A. It's too early to evaluate whether Vista is "successful" from a market perspective.


Well, since you seem to be well acquainted with PlatformAgnostic's way of thinking, maybe you could explain to me why this simple explanation for refusal to consider a substantial portion of data presented by SJVN was simply omitted. Refusal to examine a portion of evidence without any substantial justification doesn't particularly increase the examiner's own credibility.

B. Whether or not Vista is "successful" or not is irrelevant to the question of whether Vista is a useful operating system.


Whether or not Vista is "useful" or not is irrelevant to the question of whether Vista is a financially successful operating system. Microsoft had invested a lot of time and money into creating Vista. ROI != usefulness. Also, let's not forget the main point of SJVN's argument: since Vista will be a financial failure, Microsoft should just open-source it. Now, personally, I think it's a seriously flawed idea.
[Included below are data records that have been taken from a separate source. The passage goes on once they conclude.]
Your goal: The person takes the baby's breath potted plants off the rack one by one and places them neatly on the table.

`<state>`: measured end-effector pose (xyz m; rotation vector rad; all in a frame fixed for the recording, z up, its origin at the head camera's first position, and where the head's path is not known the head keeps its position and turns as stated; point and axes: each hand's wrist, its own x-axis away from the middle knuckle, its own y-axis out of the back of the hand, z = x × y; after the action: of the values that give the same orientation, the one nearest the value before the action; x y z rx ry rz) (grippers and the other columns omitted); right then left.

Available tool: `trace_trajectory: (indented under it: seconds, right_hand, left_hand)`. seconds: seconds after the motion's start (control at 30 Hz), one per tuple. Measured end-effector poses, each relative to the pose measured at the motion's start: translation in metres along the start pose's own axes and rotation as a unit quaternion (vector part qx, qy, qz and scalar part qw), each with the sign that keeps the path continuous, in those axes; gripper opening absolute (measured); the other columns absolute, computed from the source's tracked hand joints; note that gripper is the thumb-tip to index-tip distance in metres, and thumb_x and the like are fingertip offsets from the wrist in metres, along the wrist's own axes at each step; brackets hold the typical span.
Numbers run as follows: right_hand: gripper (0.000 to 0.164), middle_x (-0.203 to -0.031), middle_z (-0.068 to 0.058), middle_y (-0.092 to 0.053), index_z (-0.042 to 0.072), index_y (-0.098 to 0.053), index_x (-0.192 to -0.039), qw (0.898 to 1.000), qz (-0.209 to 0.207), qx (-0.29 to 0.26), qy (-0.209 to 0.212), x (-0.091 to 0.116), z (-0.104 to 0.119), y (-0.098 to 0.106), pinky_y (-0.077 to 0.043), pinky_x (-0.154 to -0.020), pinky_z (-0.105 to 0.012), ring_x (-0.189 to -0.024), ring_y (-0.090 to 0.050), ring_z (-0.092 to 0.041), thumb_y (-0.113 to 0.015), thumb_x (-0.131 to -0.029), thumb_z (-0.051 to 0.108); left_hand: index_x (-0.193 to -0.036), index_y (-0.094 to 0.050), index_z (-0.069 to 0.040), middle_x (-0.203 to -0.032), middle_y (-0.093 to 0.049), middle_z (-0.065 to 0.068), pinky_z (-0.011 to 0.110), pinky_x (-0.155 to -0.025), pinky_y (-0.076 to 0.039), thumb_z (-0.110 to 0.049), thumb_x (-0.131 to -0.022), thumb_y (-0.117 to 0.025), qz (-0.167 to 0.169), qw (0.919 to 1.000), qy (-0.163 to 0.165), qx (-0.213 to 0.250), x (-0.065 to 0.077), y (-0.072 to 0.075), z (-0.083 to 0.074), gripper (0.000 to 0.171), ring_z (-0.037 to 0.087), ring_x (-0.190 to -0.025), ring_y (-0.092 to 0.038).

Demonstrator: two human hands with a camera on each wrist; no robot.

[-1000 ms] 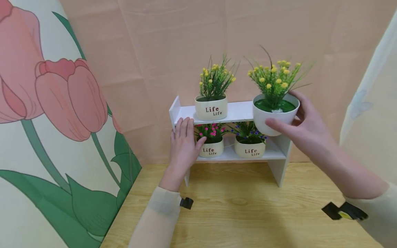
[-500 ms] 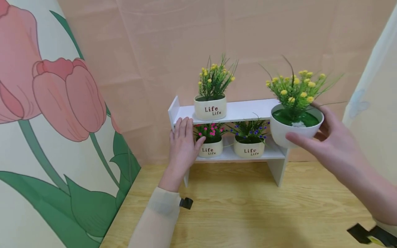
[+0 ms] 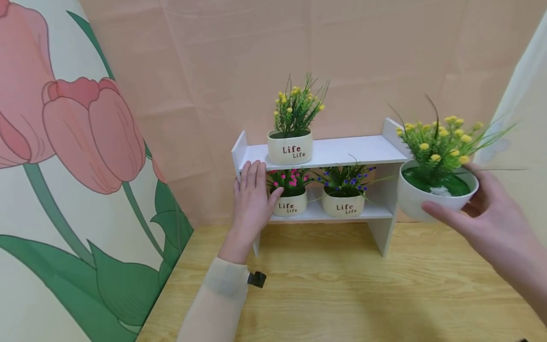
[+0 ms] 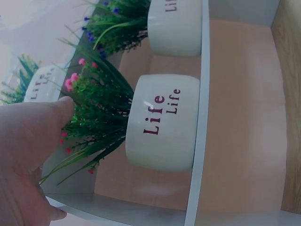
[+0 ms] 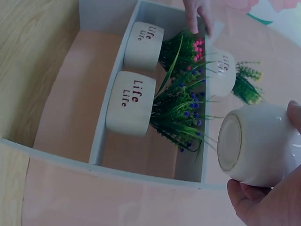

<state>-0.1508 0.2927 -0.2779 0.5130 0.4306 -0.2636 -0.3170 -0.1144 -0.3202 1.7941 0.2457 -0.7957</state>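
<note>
My right hand [image 3: 495, 213] grips a round white potted plant [image 3: 436, 194] with yellow flowers, thumb on the near side. It hangs in the air at the right of the white two-tier shelf [image 3: 354, 149]; its base shows in the right wrist view. My left hand [image 3: 252, 204] rests with straight fingers on the left front edge of the upper board. A cream "Life" pot [image 3: 290, 148] with yellow flowers stands at the left of that board. On the lower board are a pink-flowered pot [image 4: 164, 122] and a blue-flowered pot [image 5: 131, 103].
The shelf stands on a wooden table [image 3: 325, 285] against a pink cloth backdrop [image 3: 205, 85]. A panel with painted tulips [image 3: 94, 137] rises on the left. A pale curtain or panel [image 3: 530, 128] hangs at the right.
My right hand has carried the white potted plant right and lower, away from the upper board, uncovering the shelf's right end. My left hand has stayed in place.
</note>
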Motion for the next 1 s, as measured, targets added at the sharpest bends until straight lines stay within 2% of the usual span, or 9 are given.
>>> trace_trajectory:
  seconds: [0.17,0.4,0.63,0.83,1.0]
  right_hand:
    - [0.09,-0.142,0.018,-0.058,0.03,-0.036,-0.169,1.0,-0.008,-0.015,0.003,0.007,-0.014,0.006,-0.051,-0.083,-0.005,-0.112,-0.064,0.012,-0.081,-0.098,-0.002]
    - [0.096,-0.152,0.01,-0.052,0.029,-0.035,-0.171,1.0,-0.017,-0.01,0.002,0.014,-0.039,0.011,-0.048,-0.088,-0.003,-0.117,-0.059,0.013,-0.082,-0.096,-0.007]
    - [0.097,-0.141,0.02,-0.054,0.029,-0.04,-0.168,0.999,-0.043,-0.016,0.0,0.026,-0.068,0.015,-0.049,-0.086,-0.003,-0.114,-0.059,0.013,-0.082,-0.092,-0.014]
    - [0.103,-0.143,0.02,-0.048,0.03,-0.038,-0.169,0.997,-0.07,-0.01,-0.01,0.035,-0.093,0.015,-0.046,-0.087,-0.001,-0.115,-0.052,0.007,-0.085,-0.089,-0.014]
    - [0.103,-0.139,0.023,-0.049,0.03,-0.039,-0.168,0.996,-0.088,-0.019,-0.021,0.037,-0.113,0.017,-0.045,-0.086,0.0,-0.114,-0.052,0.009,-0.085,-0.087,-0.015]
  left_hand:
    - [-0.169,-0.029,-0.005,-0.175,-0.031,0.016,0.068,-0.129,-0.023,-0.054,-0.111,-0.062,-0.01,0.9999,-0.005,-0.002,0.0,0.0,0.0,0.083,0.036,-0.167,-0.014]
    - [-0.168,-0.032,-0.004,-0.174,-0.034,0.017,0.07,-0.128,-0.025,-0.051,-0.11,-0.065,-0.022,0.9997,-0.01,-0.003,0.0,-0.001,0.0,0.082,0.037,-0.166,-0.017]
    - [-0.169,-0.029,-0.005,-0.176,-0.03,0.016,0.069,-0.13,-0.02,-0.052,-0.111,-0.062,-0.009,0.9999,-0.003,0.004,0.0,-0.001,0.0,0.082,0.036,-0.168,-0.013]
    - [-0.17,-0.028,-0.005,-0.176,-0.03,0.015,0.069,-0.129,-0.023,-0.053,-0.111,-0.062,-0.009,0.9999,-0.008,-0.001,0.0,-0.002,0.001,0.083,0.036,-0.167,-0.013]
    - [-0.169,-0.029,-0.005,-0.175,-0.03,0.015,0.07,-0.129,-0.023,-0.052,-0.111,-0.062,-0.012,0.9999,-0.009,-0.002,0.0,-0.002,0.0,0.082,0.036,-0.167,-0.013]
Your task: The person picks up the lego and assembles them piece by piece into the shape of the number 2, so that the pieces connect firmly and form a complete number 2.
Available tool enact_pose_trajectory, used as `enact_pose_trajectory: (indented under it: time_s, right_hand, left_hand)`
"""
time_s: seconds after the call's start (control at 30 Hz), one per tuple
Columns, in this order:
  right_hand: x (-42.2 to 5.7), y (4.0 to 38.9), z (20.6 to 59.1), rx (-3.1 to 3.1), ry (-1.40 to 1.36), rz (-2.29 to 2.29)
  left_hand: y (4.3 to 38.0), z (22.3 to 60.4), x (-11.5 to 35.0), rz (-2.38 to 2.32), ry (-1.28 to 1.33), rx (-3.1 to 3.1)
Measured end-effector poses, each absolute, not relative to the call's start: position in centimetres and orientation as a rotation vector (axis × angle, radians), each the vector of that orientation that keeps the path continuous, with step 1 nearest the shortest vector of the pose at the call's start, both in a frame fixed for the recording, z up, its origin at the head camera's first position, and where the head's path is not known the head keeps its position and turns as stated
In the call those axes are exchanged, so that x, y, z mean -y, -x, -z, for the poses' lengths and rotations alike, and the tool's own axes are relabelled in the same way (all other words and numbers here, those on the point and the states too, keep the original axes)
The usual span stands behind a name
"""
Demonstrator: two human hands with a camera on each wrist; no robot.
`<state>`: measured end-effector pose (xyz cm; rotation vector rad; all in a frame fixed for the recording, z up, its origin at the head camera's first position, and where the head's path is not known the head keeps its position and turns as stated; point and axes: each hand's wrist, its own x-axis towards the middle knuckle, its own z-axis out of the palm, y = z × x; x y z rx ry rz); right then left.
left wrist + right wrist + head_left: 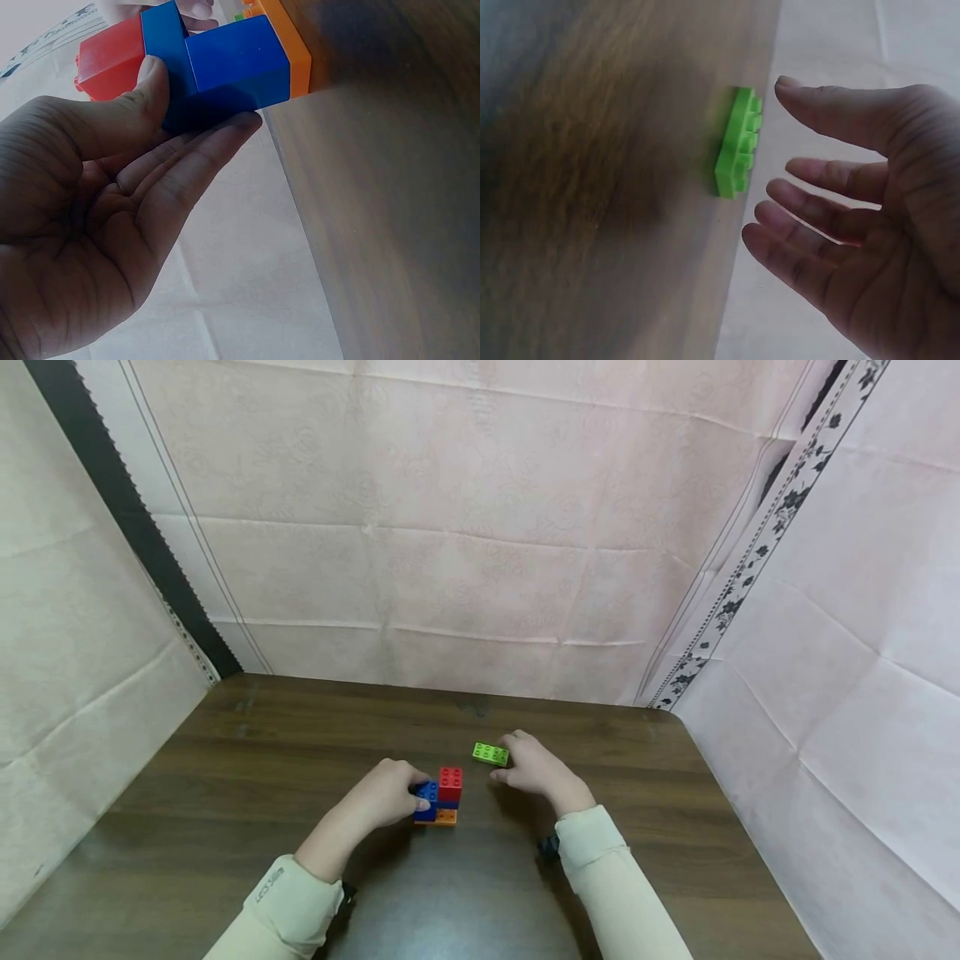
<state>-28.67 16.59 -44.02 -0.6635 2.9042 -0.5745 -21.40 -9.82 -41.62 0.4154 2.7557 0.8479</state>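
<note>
On the table stands a small stack of toy building bricks: an orange base (447, 817), blue bricks (238, 60) above it, and a red brick (451, 783) on top at the right. My left hand (385, 793) pinches the blue part from the left, with the thumb on one side and the fingers on the other. Farther back lies a flat lime-green brick (491, 754), studs up. Just right of it is my right hand (536, 767); in the right wrist view its thumb and fingers are spread, apart from the green brick.
The brown wooden table (315, 735) ends at a back edge a short way beyond the green brick. Pale cloth (465, 543) hangs behind it and on both sides. Dark bands on the wrists show below the sleeves.
</note>
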Motion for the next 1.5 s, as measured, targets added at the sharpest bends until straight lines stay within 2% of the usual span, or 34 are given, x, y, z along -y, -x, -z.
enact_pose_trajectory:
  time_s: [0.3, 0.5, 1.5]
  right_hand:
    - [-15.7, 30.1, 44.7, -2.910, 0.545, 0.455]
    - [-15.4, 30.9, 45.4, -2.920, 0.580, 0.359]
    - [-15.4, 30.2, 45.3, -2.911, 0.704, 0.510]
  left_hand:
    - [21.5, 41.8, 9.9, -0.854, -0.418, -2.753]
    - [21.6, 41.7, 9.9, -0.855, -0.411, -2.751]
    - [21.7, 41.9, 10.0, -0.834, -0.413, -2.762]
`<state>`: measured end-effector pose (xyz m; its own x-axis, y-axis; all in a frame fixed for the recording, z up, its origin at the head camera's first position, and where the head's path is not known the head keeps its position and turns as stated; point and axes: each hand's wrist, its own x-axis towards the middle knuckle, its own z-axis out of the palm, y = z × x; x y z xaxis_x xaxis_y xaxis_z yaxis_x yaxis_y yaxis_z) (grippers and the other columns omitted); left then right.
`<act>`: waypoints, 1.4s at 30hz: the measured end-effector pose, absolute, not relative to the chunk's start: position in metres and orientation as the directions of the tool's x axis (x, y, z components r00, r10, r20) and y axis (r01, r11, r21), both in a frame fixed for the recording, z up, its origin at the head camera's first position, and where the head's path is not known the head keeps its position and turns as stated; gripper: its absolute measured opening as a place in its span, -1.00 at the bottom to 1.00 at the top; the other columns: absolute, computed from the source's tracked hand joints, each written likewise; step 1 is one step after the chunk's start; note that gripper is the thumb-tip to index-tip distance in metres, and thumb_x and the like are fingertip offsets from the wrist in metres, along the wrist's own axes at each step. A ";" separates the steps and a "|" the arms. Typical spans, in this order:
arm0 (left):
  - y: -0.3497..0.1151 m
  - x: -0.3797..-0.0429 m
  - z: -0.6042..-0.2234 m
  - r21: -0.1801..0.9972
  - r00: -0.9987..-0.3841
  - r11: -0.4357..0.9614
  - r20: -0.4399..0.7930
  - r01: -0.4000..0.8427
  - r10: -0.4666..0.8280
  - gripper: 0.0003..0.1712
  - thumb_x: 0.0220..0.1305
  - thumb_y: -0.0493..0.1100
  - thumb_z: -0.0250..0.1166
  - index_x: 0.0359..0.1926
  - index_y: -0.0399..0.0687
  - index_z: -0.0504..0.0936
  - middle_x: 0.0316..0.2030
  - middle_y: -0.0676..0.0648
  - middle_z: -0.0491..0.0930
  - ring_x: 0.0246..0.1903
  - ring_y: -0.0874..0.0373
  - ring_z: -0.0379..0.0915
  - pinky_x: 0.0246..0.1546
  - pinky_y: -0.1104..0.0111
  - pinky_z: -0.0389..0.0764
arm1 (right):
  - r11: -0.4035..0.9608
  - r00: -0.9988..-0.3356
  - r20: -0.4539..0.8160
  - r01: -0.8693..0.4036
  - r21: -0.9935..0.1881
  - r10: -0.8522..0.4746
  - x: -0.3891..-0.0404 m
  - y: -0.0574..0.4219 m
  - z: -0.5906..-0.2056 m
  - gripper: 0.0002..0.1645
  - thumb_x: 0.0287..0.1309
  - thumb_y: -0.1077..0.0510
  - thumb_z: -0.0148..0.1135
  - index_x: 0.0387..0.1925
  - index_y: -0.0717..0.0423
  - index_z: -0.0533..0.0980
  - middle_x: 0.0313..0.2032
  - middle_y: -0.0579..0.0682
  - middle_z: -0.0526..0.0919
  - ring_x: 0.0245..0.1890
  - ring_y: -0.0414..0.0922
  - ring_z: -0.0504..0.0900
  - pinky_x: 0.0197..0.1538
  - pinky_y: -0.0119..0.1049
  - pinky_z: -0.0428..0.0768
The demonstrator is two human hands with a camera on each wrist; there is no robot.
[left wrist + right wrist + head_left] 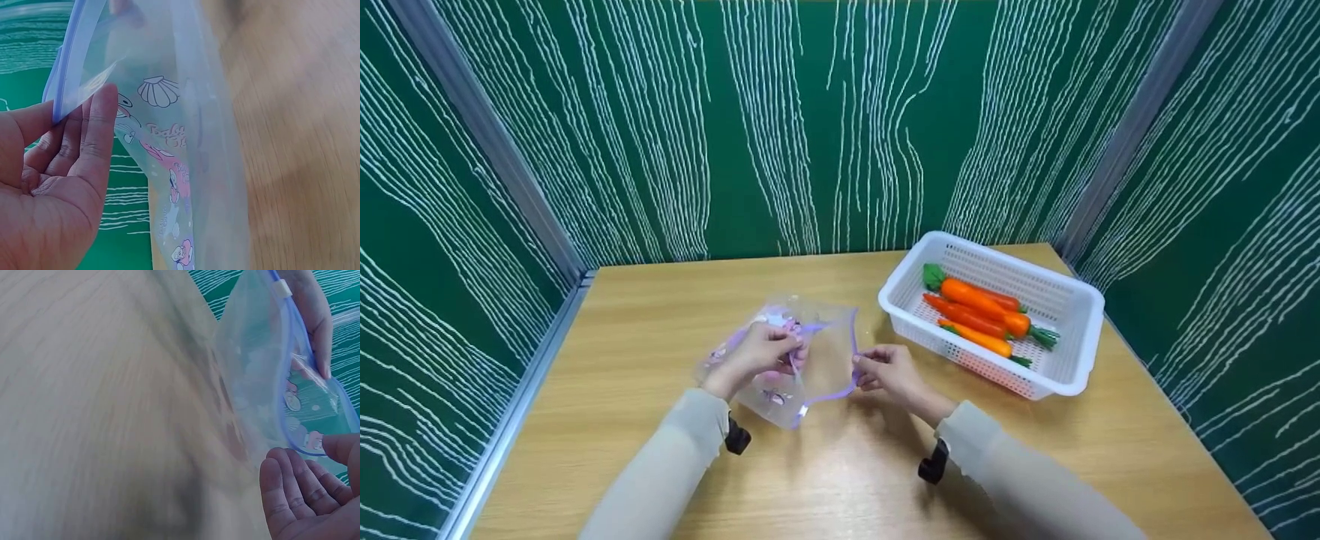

However, I also happen to think that PlatformAgnostic's "rebuttal" is equally flawed.

No, bad leap in logic. He's simply saying that he's not willing to accept SJVN's other articles as "proof" for one of SJVN's current points, based on his lack of credibility.


Yes, the very same credibility his argument sets out to dispute. That's circular logic. You cannot cite your conclusion as one of your premisses. No amount of semantic wiggling can change that.